Not coming from a blended family, I want to thank you for sharing the struggles and the joys that you have as a step parent.
I am sure you are as real to them as your step mom is to you.

Saying a prayer for you.

Becky said...

You are very much their 'real' mom! You're the one that God has placed in that role in their lives, and you are doing the mothering...praying for them, helping them through life's stages and difficulties, and holding things down on the homefront...you're the mom! Go you! It sounds like you do a terrific job of it, too, I might add.

Dealing with the DMV can be sooo frustrating.

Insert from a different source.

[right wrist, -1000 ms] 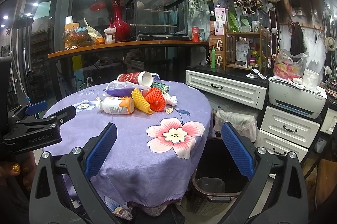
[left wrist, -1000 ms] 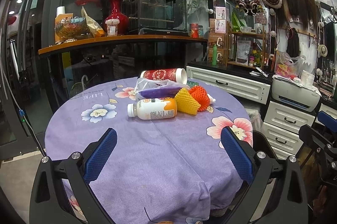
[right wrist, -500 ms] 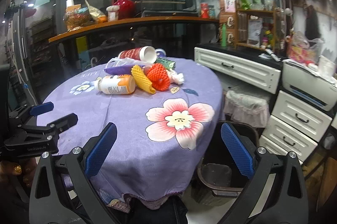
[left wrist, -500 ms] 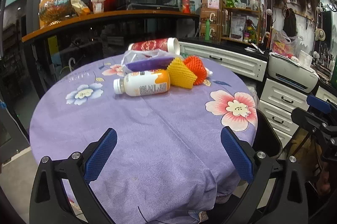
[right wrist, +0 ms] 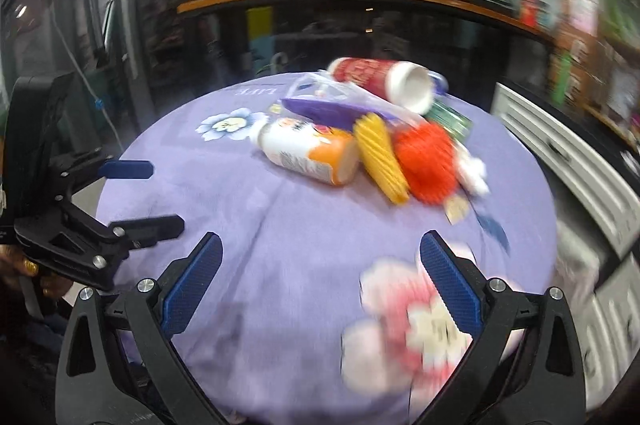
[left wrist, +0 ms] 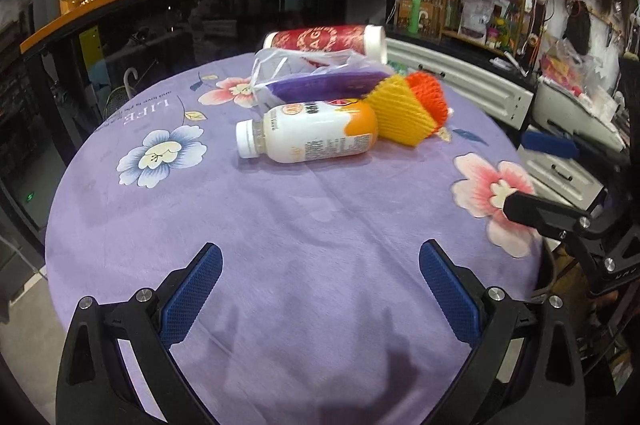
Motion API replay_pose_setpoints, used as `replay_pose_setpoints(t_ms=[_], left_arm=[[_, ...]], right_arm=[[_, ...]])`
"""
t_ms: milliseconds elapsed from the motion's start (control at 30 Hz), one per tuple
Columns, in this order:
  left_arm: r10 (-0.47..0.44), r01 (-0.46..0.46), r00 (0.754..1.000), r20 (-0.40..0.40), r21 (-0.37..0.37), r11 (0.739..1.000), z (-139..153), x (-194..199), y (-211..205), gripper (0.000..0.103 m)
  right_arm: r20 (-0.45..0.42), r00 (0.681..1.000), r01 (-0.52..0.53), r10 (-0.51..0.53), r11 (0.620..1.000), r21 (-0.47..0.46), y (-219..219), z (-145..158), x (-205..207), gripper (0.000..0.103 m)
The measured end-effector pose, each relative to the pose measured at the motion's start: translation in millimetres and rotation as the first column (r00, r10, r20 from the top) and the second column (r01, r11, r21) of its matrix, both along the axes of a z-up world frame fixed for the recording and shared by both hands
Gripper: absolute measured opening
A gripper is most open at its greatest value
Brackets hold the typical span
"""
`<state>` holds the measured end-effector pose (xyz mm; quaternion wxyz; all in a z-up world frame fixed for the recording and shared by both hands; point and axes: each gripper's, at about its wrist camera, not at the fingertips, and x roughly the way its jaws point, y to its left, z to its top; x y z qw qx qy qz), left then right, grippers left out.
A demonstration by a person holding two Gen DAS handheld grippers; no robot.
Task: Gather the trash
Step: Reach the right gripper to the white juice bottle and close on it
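Both tools are spread wide and holding nothing. The left tool [left wrist: 320, 285] hangs over the near edge of the round surface [left wrist: 280, 245] with its purple flowered cloth, and the right tool [right wrist: 320, 285] is over the same cloth, a bit to the side, though that view is pretty blurry.

The trash is all bunched in one pile toward the far side, well ahead of both tools. Closest is a white and orange plastic bottle [left wrist: 308, 137] lying on its side, cap pointing left. Just beside it on the right sits a yellow foam fruit net [left wrist: 404, 113], touching an orange foam fruit net [left wrist: 430, 95]. Behind the bottle there's a clear plastic bag [left wrist: 296, 65] with something purple inside, and past that a red paper cup [left wrist: 324, 39] tipped over, open end facing right. Can't tell if anything's in the cup.
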<state>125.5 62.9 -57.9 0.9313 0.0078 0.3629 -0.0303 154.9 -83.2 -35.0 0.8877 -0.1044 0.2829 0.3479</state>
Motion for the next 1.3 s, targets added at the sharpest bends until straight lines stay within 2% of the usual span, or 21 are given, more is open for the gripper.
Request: replay_pose_setpoints(t_ms=[133,233,333,400,533,633,767,933,1033,1167,1233,1300], left_arm=[[0.027,-0.027,0.999,-0.022,0.007,1.000,3.9,26.2,24.8,0.098],[0.066,-0.067,0.998,-0.011,-0.006,0.998,10.4,38.6,47.8,0.098],[0.112,-0.112,0.994,-0.010,-0.029,0.993,15.2,46.0,72.7,0.098],[0.134,-0.135,0.991,-0.009,-0.033,0.990,16.2,47.1,85.8,0.097],[0.160,-0.160,0.987,-0.016,-0.032,0.987,15.4,48.5,100.4,0.097],[0.162,-0.163,0.986,-0.027,-0.038,0.986,12.2,51.7,108.7,0.097],[0.147,-0.149,0.989,-0.031,-0.047,0.988,9.1,56.9,111.4,0.097],[0.119,-0.120,0.992,-0.033,-0.055,0.991,4.9,63.8,110.3,0.097],[0.108,-0.110,0.994,-0.029,-0.057,0.992,4.5,65.6,111.4,0.097],[0.121,-0.122,0.992,-0.022,-0.063,0.990,5.5,65.1,117.0,0.097],[0.130,-0.131,0.991,-0.017,-0.070,0.989,7.0,62.3,119.9,0.097],[0.141,-0.140,0.990,-0.005,-0.078,0.987,10.1,58.0,123.3,0.097]], right_arm=[[0.029,0.992,-0.118,0.121,0.990,-0.080,38.5,9.1,29.5,0.098],[0.049,0.974,-0.208,0.221,0.960,-0.187,73.1,11.0,50.2,0.098],[0.066,0.947,-0.278,0.315,0.905,-0.323,107.9,7.8,62.2,0.098],[0.080,0.927,-0.302,0.367,0.855,-0.422,130.0,2.2,68.7,0.098],[0.077,0.894,-0.332,0.441,0.768,-0.547,154.8,-11.9,77.9,0.096],[0.046,0.885,-0.346,0.464,0.721,-0.600,164.4,-21.6,85.1,0.088],[0.042,0.878,-0.330,0.476,0.668,-0.667,176.2,-31.9,97.3,0.087],[0.002,0.866,-0.352,0.500,0.612,-0.708,191.6,-44.0,100.6,0.072],[0.004,0.864,-0.356,0.504,0.616,-0.703,197.1,-43.3,98.5,0.067],[-0.016,0.866,-0.385,0.500,0.646,-0.660,195.0,-36.0,92.7,0.063],[-0.008,0.872,-0.385,0.489,0.676,-0.628,191.9,-30.3,88.4,0.063],[0.000,0.890,-0.376,0.455,0.735,-0.565,183.9,-19.3,84.3,0.063]])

I'd double-check these things with the DMV headquarters just to be sure you didn't get a counter nazi that misunderstood, but stood her ground because she doesn't like to be 'wrong'. I had that happen recently at the Post Office.

His Girl said...

dang. now i have to hop back on a plane and kick some dmv lady booty!


*as an aside* you are an incredible mother. i have seen it with my own two eyes. and let the record show you are indeed her REAL mother.

*hmph!*

Jenster said...

You sure sound like a real mom to me.

PJ said...

the "real" mom is the one who sits up nights when she's sick, listens to her sorrows, feeds her everyday. AND...I'm pretty sure that the DMV "lady" (With a capital B) is wrong. If you have legal responsibility, you have legal authority. (Is there a lawyer you can call? I'm reasonably certain this is wrong!!) OR...this is an election year...call your state representative or senator who is running for office. They'll give here a learner's permit on a silver platter!!!